--- What you should do ---
All lines from the one bearing "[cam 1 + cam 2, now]" through the end of the data below must be printed exactly as they stand, with pictures removed.

BEGIN

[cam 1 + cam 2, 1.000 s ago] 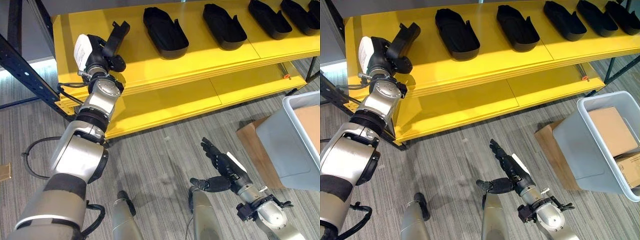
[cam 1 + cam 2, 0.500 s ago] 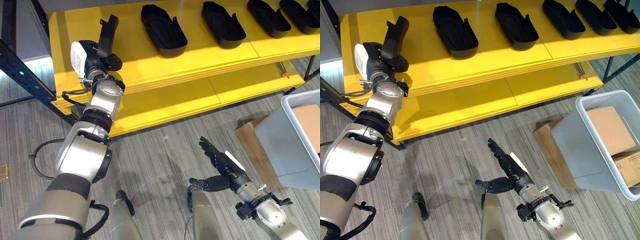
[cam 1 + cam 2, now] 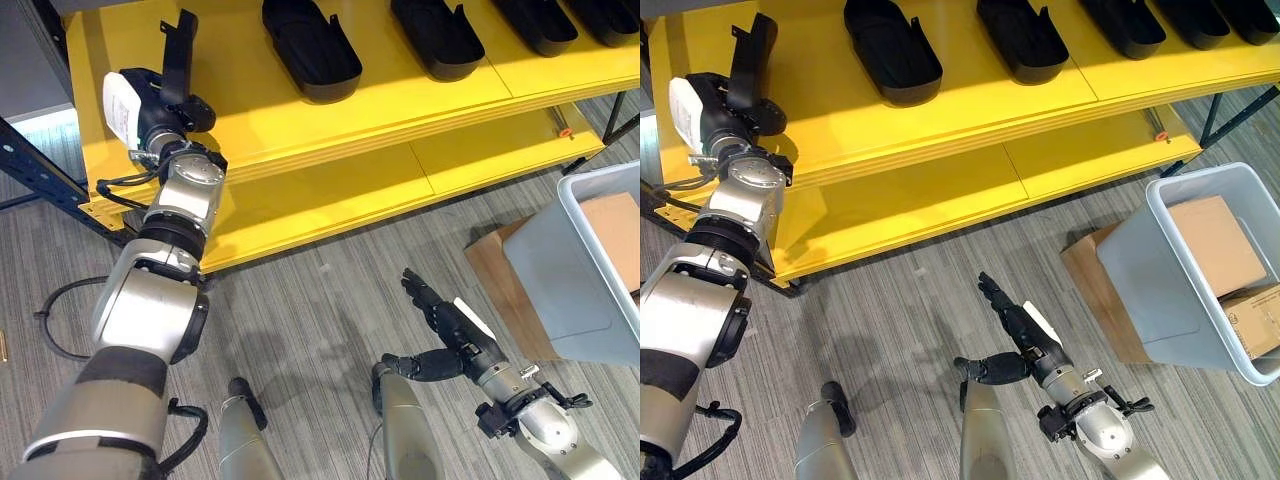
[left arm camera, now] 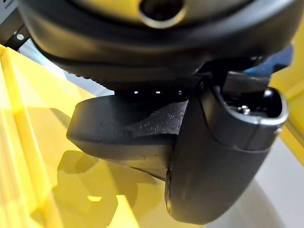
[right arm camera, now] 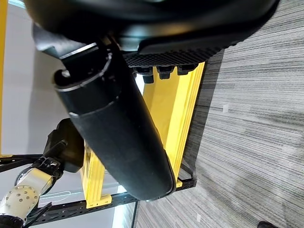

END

--- Solution below ---
[cam 1 + cam 2, now] 
[left arm camera, now] 
[right arm camera, now] 

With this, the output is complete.